Richard Sclafani and Peter Cicero came up with the concept for the glasses on a Friday night in January 1990. They were hanging out at Cicero’s house, drinking beers and doodling.

“And then suddenly, nobody knows why, Pete just drew the number 2000 on a piece of paper, and he drew two little eyeballs inside the zeroes,” Sclafani says.

An idea was born: Make frames out of the digits of the coming year. 1991 would be easy, with those big round nines.

Most people probably would have dropped their brilliant idea in the cold light of the following dawn. Instead, they did the opposite. They found a manufacturer near Seattle to make prototypes and started testing the market.

“I sent about 300 of ’em to my nephew back in New York, and he went down to Times Square and put those glasses on and started selling ’em,” Sclafani says. “And he sold the whole 300 in about an hour. So we really knew we had something then.”

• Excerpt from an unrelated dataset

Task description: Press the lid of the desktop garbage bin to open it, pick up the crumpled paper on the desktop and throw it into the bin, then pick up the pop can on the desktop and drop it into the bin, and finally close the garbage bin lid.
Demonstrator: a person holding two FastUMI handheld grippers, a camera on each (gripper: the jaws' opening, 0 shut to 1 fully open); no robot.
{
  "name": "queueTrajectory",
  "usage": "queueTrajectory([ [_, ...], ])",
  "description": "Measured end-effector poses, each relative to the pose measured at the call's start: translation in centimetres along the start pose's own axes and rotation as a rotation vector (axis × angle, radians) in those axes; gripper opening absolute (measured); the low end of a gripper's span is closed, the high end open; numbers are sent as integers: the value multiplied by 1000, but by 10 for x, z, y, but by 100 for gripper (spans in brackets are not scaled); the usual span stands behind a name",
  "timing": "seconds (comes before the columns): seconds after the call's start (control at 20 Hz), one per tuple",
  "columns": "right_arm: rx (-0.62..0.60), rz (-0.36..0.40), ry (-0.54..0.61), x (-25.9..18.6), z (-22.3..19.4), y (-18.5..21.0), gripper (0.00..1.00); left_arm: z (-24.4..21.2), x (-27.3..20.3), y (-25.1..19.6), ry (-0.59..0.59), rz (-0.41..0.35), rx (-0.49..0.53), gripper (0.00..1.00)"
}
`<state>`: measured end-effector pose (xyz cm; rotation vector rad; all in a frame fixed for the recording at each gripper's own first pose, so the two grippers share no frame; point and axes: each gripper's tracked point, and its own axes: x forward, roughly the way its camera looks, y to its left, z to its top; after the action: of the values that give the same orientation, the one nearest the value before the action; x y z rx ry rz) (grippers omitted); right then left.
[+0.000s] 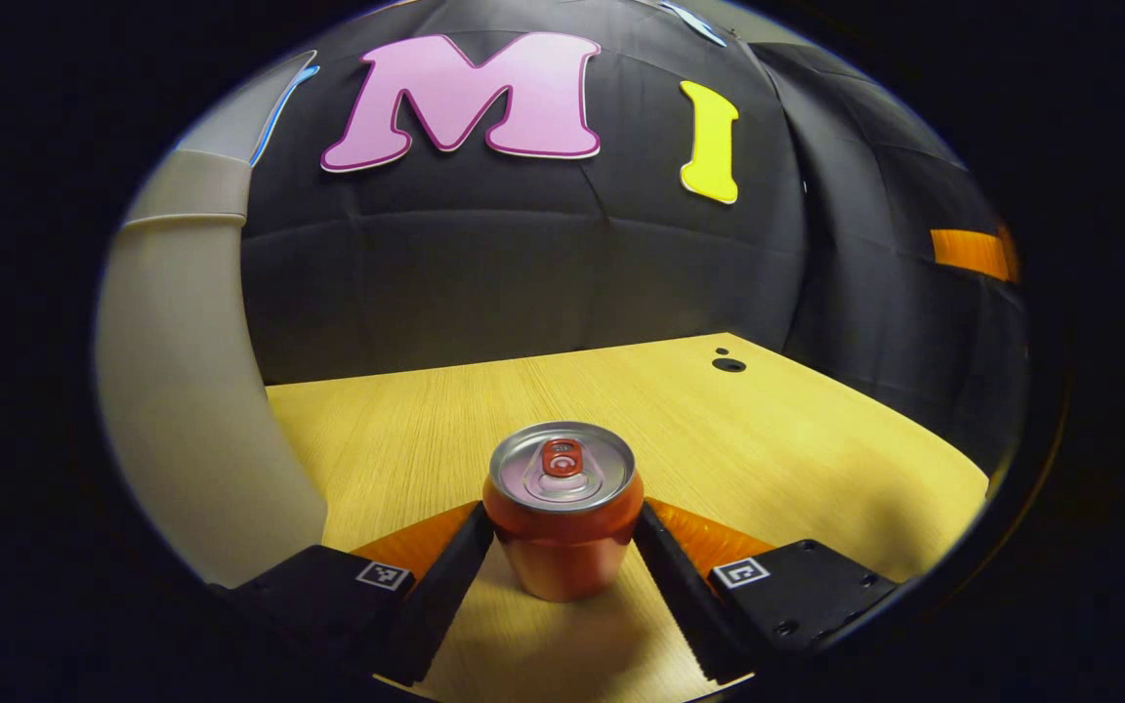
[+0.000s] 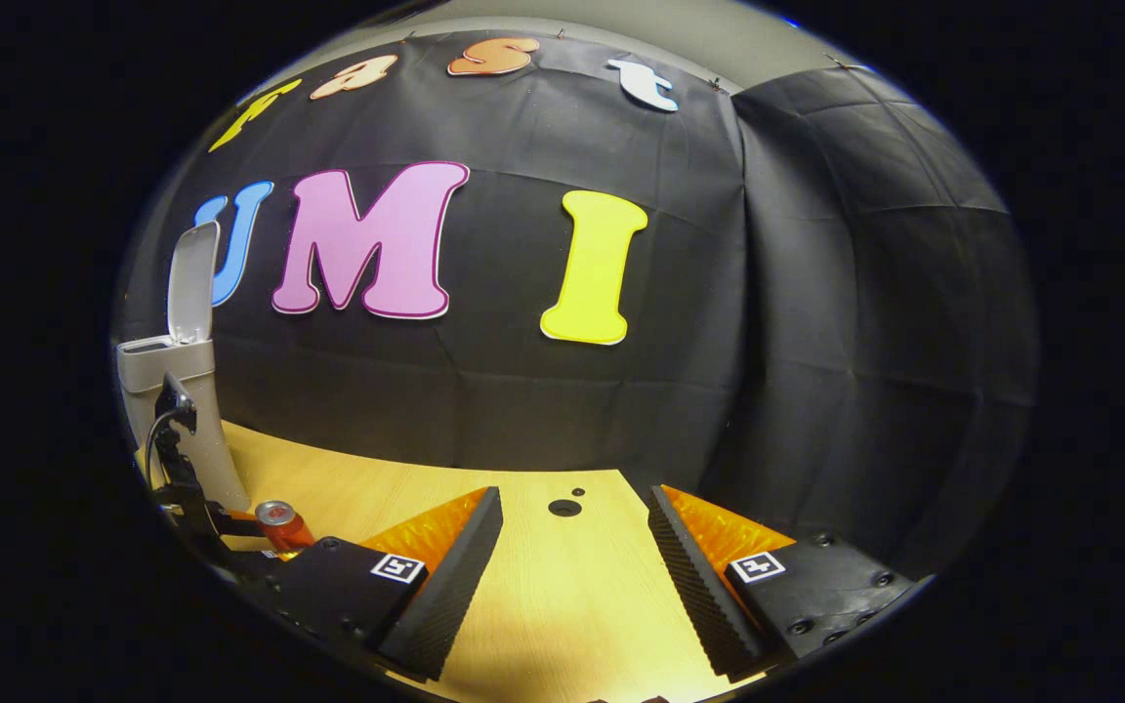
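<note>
An orange pop can (image 1: 563, 513) stands upright on the wooden desk (image 1: 777, 449), right between the fingertips of my left gripper (image 1: 563, 522). The jaws stand wide on either side of the can, their tips at its flanks without visibly squeezing it. The grey bin (image 1: 182, 410) rises close on the left. In the right gripper view the bin (image 2: 177, 391) stands at far left with its lid (image 2: 193, 283) raised upright, and the can (image 2: 279, 527) sits in front of it beside the left gripper's body (image 2: 193, 498). My right gripper (image 2: 574, 537) hovers open over bare desk.
Black cloth walls close off the back and right side of the desk. Two small round holes (image 1: 728, 363) sit in the desk near its far right corner; from the right gripper they (image 2: 563, 507) lie just ahead of its fingers.
</note>
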<state>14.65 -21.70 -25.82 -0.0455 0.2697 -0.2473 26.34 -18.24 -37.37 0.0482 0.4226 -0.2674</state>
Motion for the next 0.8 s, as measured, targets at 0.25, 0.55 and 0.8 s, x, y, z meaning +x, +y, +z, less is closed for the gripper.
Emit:
queueTrajectory([
  [0.25, 12, 33, -14, 3, 12, 16, 97, 32, -26, -1, -34, -4, -9, 89],
  [0.55, 33, 32, -81, -7, 55, 30, 96, 117, -81, -10, -145, 2, 60, 88],
  [0.8, 11, 70, -68, -18, 82, 48, 97, 182, -120, -9, -205, 9, 93, 88],
])
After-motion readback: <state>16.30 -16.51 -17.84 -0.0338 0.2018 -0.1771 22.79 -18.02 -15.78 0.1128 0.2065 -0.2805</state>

It was a homespun operation. Sclafani and Cicero spent their own money building the business and hired about 100 neighbors to do seasonal work when it was time to ship the glasses.

Business grew each year, peaking in December 1999, with a half-million 2000-edition glasses sold.

After that, business fizzled. No one felt much like celebrating 2002, after the 9/11 terror attacks. And competitors started flooding the market with knockoffs made overseas. Sclafani and Cicero had a design patent, but they learned it doesn’t afford much protection.

The pair got out of the new year’s glasses business in 2008.

Did they at least get rich along the way?

“No not at all,” says Sclafani and adds: If you want to make novelties, you should do it because it’s fun. If the idea is popular, he says, “I can guarantee you will get ripped off.”

Tonight, Sclafani and Cicero will probably watch the party in Times Square on TV – and people wearing the style of glasses they invented.


Correction: An earlier version of this story misspelled one of the founders’ names Caruso instead of Cicero.